Reviewing OSM Data
** This section covers processes for checking data quality, particularly in the context of a directed OSM mapping project, such as those undertaken by the Humanitarian OpenStreetMap Team in various countries and Open Cities projects in Bangladesh, Sri Lanka, and Nepal. The methods demonstrated may be useful in other contexts as well, when data quality review is a regular task.**
When we are trying to map a complete set of features and attributes in a specified area, we need ways to check for mistakes and ways to assess the accuracy of the work. In this tutorial we will work through several methods of checking data, explaining the steps of the method and the reason behind each. A well-managed mapping project will include each of these three processes, both for evaluating and correcting data and for reporting.
- Daily Checks
- SQL Queries
These methods of review become more important as the data model grows and the number of features collected becomes quite large. For example, it would not take a lot of time and effort to assess a data model which only involves points of interest (POIs):
In this case the questions to ask would be:
- Have the POIs been mapped in all locations?
- Are any POIs missing the name attribute?
- Are any POIs missing the type attribute?
- Are any POIs missing the phone number attribute?
- Is the value in the name field correctly capitalized?
- Does the phone number make sense?
Usually a data model is far more complex, however, as in the case with mapping buildings. Consider a data model that includes this:
Now you may be mapping thousands of buildings that have many attributes, and the analysis becomes more critical. In this tutorial we will use buildings as an example, though the same methods can be applied for reviewing other types of features too.
The most immediate way to check data is to review and validate it on a regular basis. This could be daily or at most weekly. For the supervisor of a team of mappers, this is an important task because catching mistakes and bad editing practices early means that they can be corrected and the editors can learn to do things properly.

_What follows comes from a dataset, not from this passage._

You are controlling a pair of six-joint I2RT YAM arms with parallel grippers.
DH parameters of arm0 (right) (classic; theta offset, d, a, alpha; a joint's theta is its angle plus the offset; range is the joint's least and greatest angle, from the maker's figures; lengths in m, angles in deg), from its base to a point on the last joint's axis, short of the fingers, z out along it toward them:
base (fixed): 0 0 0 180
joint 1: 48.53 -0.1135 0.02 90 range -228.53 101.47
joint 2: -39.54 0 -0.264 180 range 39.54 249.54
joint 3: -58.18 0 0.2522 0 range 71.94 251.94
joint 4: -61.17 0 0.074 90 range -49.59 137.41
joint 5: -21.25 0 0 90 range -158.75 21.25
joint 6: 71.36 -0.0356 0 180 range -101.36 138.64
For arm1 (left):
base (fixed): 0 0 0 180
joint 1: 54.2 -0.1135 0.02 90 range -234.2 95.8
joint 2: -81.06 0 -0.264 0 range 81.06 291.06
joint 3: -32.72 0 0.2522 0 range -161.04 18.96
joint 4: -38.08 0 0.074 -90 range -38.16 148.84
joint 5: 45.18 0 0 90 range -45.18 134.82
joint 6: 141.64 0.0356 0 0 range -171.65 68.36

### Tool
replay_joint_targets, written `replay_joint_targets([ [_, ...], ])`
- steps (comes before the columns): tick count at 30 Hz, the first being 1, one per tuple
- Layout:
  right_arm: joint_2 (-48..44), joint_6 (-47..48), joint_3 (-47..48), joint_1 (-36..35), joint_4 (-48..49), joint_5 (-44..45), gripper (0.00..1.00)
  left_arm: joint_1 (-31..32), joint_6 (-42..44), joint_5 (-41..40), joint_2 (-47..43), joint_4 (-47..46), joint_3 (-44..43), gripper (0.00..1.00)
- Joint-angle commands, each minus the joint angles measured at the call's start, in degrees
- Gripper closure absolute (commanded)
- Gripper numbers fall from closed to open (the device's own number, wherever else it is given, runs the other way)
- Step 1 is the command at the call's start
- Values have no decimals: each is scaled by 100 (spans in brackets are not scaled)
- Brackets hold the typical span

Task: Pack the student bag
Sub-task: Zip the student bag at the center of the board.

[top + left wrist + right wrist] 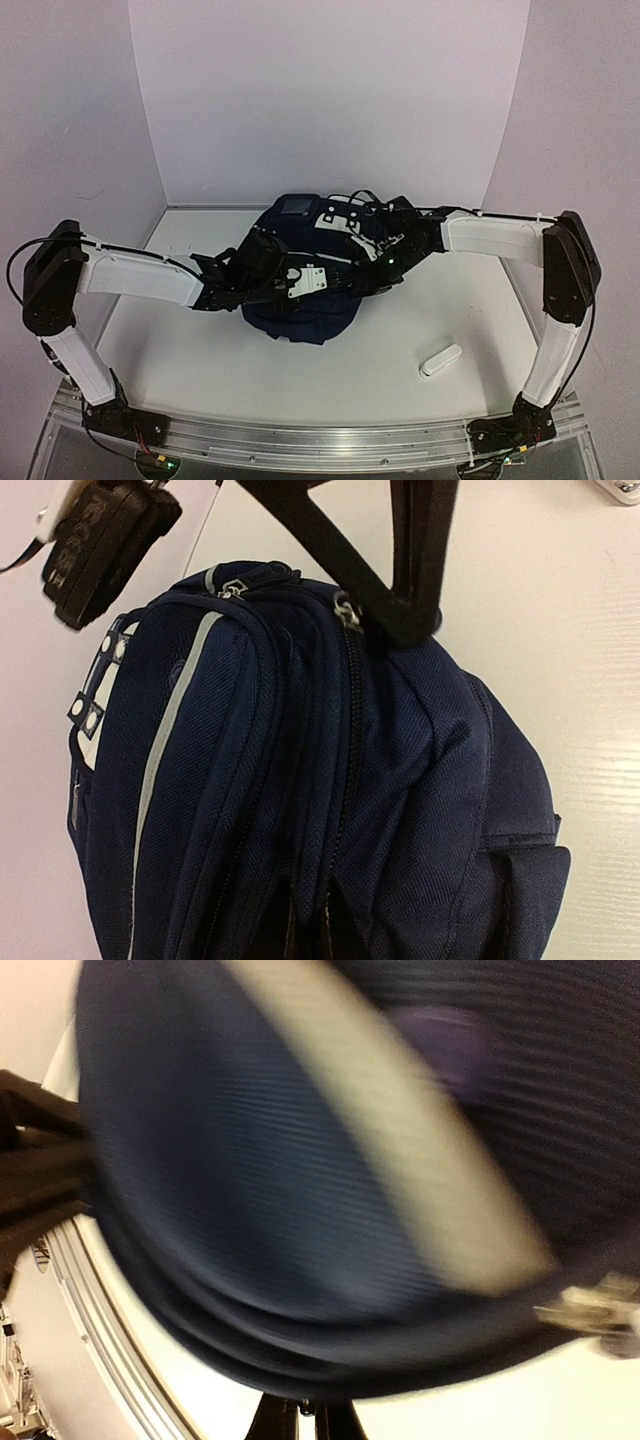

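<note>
White tabletop [200,350] is bearing the student bag [300,320] at frame centre, left gripper [410,620] and right gripper [302,1415] both sitting closed against it — a small white object [440,360] is lying unpacked, lower right.

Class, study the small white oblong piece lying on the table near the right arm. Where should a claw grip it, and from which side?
Grip the white piece at its middle, across the narrow width, coming straight down from above. It lies flat and slanted on the table, long sides free, so I'd turn the claw to match.
</note>
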Motion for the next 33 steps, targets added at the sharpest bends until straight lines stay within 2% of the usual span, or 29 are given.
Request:
replay_joint_targets([
  [1,-267,443,-46,493,-395,562,100,-154,-134,-221,-639,164,268,100],
  [9,239,829,339,1056,-454,922,100,-157,-313,-175,-858,275,521,100],
  [23,1123,813,1324,1650,-444,1250,100,-155,-536,-189,-1279,537,938,100],
  [33,1112,717,1257,1971,-433,1548,100,-347,-549,-390,-1379,384,1154,100],
])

Here we will look at some methods for checking data simply using JOSM. Some of the questions we are asking about our data are:
- Are there topology errors (like overlapping buildings or incorrect relations)?

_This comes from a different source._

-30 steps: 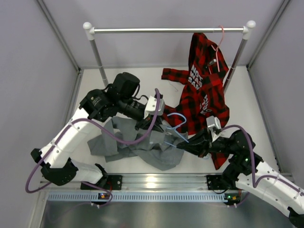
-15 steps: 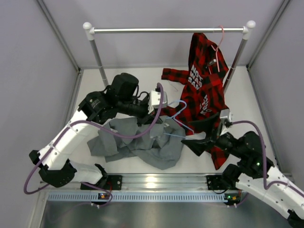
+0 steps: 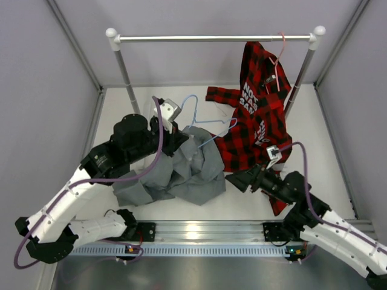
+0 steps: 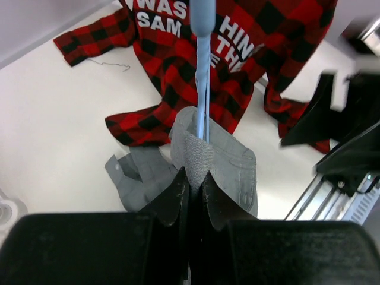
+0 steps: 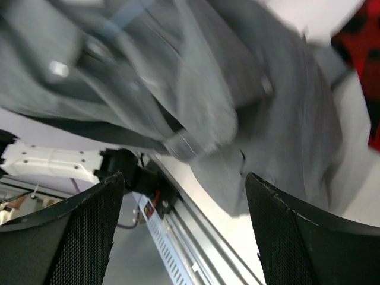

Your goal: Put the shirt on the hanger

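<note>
The grey shirt [image 3: 193, 172] lies bunched on the white table, one part lifted up to my left gripper [image 3: 175, 134]. That gripper is shut on a fold of the shirt [image 4: 214, 155] together with the light-blue hanger [image 3: 208, 121], whose wire [image 4: 202, 71] runs straight out from the closed fingertips [image 4: 181, 187]. The hanger's hook points toward the back. My right gripper [image 3: 237, 180] stands open just right of the shirt heap, holding nothing. In the right wrist view, blurred grey shirt [image 5: 237, 89] fills the space beyond its spread fingers [image 5: 77, 237].
A red-and-black plaid shirt [image 3: 257, 115] hangs from a pink hanger [image 3: 279, 51] on the rack bar [image 3: 211, 38] and trails onto the table. The rack's posts [image 3: 126, 75] stand behind the arms. A metal rail [image 3: 199, 229] runs along the near edge.
My left arm has swung back and left, carrying the hanger and a fold of the shirt upward. My right gripper has opened, come off the hanger and dropped beside the shirt.
</note>
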Robot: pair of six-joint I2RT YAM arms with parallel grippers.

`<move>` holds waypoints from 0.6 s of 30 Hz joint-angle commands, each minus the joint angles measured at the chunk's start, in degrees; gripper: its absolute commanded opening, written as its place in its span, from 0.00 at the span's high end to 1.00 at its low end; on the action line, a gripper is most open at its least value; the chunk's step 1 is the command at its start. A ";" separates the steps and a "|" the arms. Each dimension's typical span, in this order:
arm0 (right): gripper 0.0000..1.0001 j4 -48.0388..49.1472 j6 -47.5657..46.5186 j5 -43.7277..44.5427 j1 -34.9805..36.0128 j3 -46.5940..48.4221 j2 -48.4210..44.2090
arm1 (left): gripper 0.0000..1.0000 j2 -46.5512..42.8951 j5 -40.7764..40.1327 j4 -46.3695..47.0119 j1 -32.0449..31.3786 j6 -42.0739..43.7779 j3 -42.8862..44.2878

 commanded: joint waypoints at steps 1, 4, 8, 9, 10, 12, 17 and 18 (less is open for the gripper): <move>0.21 22.80 11.07 -5.03 0.59 -5.81 7.07 | 1.00 -1.70 -4.40 13.01 -0.11 -6.51 -3.21; 0.22 27.78 10.80 -0.72 0.77 -6.34 14.36 | 1.00 -2.58 -3.34 13.90 -0.11 -6.78 -4.45; 0.24 33.61 8.88 0.86 0.77 -5.99 21.32 | 1.00 -3.02 -2.46 13.90 -0.11 -6.08 -5.42; 0.25 33.88 7.91 1.30 0.77 -4.94 23.07 | 1.00 -3.11 -0.63 13.90 -0.11 -5.99 -5.68; 0.28 34.40 7.56 1.92 0.77 -4.59 24.48 | 1.00 -3.20 -0.35 14.16 -0.11 -6.25 -5.77; 0.33 37.82 7.29 2.10 0.95 -4.23 28.79 | 1.00 -3.63 0.09 15.03 -0.11 -6.43 -6.65; 0.95 41.45 7.55 3.32 0.86 -4.23 32.50 | 1.00 -4.78 -0.26 15.39 -0.11 -5.73 -7.88; 1.00 40.04 6.94 3.94 0.86 -4.14 31.71 | 1.00 -4.78 -1.13 14.00 -0.11 -5.21 -7.71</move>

- Are there tagging errors (misspelled tags, misused key-value combinations)?
- Is the data complete according to the data model?
Let’s examine how we can find answers to these questions in JOSM. We’ll assume that we are examining the work of others, but the same processes will work fine (and should be easier) when analyzing your own work.
We will be using an example data file from the Open Cities mapping project in Dhaka. To follow along, download the following file: dhaka_validation_example.osm
DO NOT try to save your changes on OpenStreetMap. These exercises are for demonstration purposes only.
The first step for checking data is to run the Validation tool in JOSM, which will automatically check the data you have open for suspected mistakes. This tool is especially useful for finding topology errors but may not be as useful for finding incorrect tags.
- Activate the tool by clicking on the Validation Tool button on the left side of JOSM. (This is unnecessary if the Validation panel is already open)
- Next make sure that nothing is selected by clicking in a blank spot on your map. If you have features selected when you run the Validation Tool, only those selected features will be checked. (sometimes you may want to only check certain features, but for now we will check the entire file)
- Click the “Validation” button on the panel.
- You will see a list of warnings appear:
- A new layer also appears, showing where the errors are. You may find it convenient to hide this layer for now.
Let’s look at a few of the warnings. You can see that there are four “Crossing buildings” warnings. This warning means that buildings are overlapping somewhere. Select the first item in this list, right-click, and click “Zoom to problem.”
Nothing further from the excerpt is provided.